- **Exercise brief**
Each line below that includes the word "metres" is to be reported.

- **Data excerpt**
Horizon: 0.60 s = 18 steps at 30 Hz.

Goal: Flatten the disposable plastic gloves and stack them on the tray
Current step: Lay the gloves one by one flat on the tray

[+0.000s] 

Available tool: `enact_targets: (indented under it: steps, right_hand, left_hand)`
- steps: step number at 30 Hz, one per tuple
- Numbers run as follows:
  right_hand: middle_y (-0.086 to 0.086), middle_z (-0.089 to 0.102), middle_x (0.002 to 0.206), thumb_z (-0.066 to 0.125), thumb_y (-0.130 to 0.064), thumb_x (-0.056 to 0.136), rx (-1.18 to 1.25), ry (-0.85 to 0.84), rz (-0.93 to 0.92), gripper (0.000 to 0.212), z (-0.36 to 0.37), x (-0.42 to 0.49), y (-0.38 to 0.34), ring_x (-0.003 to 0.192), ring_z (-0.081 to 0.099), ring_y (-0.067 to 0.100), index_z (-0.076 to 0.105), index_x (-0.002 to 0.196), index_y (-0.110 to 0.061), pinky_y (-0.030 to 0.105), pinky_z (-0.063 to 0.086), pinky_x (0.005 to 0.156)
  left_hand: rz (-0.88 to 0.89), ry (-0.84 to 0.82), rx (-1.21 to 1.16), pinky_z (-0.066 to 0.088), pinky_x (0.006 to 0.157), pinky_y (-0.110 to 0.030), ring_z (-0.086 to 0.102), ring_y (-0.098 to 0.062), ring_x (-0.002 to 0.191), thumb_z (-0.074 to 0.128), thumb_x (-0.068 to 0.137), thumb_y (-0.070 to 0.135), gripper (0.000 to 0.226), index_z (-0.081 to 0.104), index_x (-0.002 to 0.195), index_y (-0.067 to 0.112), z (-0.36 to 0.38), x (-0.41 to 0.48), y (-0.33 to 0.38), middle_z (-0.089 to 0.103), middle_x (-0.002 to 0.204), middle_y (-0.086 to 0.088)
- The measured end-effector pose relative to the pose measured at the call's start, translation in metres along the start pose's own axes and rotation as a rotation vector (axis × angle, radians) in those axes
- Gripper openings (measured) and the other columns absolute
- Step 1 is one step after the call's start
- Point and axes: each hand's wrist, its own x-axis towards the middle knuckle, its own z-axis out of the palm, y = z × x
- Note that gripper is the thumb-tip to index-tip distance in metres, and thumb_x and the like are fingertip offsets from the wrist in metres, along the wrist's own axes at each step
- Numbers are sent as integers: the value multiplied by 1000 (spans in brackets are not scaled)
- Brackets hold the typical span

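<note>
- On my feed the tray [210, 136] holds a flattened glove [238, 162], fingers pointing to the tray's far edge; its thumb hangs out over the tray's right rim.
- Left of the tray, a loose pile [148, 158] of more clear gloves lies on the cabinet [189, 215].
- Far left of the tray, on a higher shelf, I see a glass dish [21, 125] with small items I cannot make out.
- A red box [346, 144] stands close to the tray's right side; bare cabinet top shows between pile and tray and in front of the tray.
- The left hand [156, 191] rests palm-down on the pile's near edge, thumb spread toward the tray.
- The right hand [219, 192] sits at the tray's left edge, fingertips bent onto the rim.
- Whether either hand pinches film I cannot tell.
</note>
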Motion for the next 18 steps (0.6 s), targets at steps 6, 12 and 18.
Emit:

- **Written response**
- The measured end-effector pose relative to the pose measured at the call's start, translation in metres along the start pose's own axes and rotation as a rotation vector (axis × angle, radians) in those axes
- Note that gripper is the thumb-tip to index-tip distance in metres, and thumb_x and the like are fingertip offsets from the wrist in metres, along the wrist's own axes at each step

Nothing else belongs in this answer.